Mais j’ai l’habitude de prendre un petit déjeuner complet ; car je crois qu’une bonne dose de peptone dans les artères au début de la journée est essentielle au fonctionnement efficace de la vigoureuse machine humaine. Et cette journée risquait de devenir l’une des plus éprouvantes que j’eusse affrontées de ma vie. Refoulant donc mes réticences, je terminai mon assiette, mâchant résolument le lard jusqu’au bout.

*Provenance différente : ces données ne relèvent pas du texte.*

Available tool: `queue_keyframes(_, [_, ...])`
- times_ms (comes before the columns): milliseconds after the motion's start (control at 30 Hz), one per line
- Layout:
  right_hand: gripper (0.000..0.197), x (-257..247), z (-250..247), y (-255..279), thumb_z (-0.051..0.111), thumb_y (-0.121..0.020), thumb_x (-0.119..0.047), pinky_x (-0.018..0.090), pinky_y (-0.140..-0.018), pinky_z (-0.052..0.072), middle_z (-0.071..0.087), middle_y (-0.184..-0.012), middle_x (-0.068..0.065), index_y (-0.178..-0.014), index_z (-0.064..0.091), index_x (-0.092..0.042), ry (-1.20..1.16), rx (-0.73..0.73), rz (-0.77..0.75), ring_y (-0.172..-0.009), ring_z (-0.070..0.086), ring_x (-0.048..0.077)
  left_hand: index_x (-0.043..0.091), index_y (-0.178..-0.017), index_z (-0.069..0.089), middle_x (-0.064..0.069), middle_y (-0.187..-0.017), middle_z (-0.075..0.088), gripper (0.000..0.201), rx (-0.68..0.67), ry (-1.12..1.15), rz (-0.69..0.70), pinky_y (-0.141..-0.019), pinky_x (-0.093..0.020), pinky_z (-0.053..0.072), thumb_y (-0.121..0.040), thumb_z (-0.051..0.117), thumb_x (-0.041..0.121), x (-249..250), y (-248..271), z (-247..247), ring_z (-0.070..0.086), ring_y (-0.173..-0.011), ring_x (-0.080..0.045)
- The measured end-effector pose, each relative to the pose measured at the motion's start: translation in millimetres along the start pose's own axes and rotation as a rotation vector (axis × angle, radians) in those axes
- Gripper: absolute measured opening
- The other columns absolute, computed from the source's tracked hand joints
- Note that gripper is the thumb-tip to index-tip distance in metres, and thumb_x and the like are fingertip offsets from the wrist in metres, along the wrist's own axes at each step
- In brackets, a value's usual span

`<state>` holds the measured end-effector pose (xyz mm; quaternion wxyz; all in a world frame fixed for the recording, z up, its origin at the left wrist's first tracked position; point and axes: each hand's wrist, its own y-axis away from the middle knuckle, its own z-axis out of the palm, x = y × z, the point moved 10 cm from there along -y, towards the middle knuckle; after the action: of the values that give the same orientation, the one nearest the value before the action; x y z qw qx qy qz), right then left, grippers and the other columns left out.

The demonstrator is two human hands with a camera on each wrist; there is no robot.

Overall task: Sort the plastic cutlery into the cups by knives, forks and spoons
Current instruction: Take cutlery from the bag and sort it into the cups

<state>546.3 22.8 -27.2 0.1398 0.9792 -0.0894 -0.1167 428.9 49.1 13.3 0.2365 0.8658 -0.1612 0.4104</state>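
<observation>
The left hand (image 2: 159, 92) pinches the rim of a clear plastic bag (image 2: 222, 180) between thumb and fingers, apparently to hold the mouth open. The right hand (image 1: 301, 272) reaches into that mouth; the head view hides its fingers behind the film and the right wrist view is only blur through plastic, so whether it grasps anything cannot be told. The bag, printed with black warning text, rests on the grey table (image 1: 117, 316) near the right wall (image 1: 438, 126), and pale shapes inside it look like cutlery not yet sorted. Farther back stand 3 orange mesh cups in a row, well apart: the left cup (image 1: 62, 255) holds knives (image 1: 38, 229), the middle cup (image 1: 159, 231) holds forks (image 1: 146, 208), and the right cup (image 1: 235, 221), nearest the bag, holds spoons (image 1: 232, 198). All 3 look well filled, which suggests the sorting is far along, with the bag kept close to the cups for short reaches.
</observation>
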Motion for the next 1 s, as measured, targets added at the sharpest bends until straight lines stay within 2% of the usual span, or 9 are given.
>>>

Le petit déjeuner achevé, je revêtis un complet d’été, léger mais pratique. Ainsi que je crois l’avoir dit à mes compagnons lors du dîner de la veille, il m’était devenu évident, au cours de ma dégringolade dans le temps, que l’hiver avait été banni du monde de l’an 802 871, sans que je pusse dire si c’était à la suite d’une évolution naturelle, d’une planification géogonique ou d’une modification opérée sur le Soleil lui-même. Je ne devrais donc pas avoir besoin de pardessus d’hiver ni d’écharpe dans l’avenir. Je pris un chapeau pour protéger du soleil futur la pâleur britannique de mon front et dénichai mes bottes de marche les plus robustes.
J’empoignai un petit havresac puis commençai à me démener dans toute la maison, pillant placards et tiroirs à la recherche de l’équipement que j’estimai indispensable à mon second voyage, sous les yeux inquiets de la pauvre et patiente Mme Watchets qui, j’en suis sûr, avait depuis longtemps consigné ma santé mentale aux brumes de la mythologie ! Conformément à mon habitude, j’étais dans une hâte fiévreuse de partir, et pourtant j’étais décidé à ne pas être aussi impétueux que la première fois, lorsque j’avais traversé huit mille siècles avec comme seule protection une paire de pantoufles et une unique boîte d’allumettes.
Je bourrai mon havresac de toutes les allumettes que je pus trouver dans la maison et j’expédiai même Hillyer chez le buraliste pour acheter des boîtes supplémentaires.